_What this task involves_
Find all lines below containing the string "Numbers" and return them.
------ Dataset content
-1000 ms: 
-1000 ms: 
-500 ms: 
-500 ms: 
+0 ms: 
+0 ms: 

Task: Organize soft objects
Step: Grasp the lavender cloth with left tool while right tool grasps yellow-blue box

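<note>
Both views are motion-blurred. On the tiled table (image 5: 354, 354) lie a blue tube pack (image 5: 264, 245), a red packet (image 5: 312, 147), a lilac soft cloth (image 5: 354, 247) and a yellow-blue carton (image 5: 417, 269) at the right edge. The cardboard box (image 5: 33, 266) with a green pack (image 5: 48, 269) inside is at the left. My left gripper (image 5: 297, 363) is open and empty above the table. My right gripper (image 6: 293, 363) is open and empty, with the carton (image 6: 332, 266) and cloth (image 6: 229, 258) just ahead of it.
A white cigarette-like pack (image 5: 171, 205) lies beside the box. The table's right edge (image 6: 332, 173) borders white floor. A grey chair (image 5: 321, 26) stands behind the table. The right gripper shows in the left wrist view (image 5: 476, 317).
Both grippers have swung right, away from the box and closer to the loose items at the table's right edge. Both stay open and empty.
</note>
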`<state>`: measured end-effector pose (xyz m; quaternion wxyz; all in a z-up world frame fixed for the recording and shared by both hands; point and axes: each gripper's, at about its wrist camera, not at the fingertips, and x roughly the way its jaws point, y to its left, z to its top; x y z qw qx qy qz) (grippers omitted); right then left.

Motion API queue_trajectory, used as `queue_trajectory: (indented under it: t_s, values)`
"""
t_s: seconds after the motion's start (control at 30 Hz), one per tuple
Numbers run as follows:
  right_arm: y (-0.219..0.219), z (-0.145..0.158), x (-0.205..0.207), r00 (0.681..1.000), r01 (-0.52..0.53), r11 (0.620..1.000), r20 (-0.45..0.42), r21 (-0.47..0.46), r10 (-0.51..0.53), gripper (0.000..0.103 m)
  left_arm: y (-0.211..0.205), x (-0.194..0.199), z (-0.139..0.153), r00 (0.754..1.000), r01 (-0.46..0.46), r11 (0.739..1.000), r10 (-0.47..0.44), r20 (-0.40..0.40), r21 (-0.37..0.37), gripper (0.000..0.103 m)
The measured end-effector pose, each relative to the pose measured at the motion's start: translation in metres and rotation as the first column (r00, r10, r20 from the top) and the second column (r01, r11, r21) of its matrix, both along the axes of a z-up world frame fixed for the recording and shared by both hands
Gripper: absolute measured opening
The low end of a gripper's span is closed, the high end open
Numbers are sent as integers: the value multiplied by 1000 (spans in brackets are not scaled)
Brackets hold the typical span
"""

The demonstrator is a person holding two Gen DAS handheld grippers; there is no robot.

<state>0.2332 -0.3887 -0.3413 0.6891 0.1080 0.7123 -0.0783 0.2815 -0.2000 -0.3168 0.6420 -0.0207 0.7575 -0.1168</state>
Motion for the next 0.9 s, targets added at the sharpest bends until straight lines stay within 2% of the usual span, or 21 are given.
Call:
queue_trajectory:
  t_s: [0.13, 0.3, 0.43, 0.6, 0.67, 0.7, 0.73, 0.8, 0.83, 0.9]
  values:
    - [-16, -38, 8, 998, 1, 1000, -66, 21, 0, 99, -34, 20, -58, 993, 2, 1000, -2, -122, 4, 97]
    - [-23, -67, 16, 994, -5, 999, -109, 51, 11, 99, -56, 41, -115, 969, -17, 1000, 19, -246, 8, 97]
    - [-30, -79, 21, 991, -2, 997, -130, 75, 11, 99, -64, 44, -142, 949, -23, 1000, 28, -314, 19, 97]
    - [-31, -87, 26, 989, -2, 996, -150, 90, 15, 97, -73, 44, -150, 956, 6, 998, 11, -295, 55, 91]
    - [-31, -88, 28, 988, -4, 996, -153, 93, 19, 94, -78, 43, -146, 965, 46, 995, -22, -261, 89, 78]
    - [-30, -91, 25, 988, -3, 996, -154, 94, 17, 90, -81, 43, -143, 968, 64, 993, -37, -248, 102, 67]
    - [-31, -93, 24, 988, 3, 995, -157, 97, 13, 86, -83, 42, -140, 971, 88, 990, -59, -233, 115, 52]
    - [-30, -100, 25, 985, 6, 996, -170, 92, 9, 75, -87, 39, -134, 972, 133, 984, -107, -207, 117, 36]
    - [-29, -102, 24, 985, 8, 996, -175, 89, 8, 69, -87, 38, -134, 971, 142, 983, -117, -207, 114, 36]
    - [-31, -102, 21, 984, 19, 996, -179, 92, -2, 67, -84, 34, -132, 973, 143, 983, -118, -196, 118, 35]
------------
_Response to the task_
Numbers run as follows:
Numbers are sent as integers: the value multiplied by 1000 (spans in brackets are not scaled)

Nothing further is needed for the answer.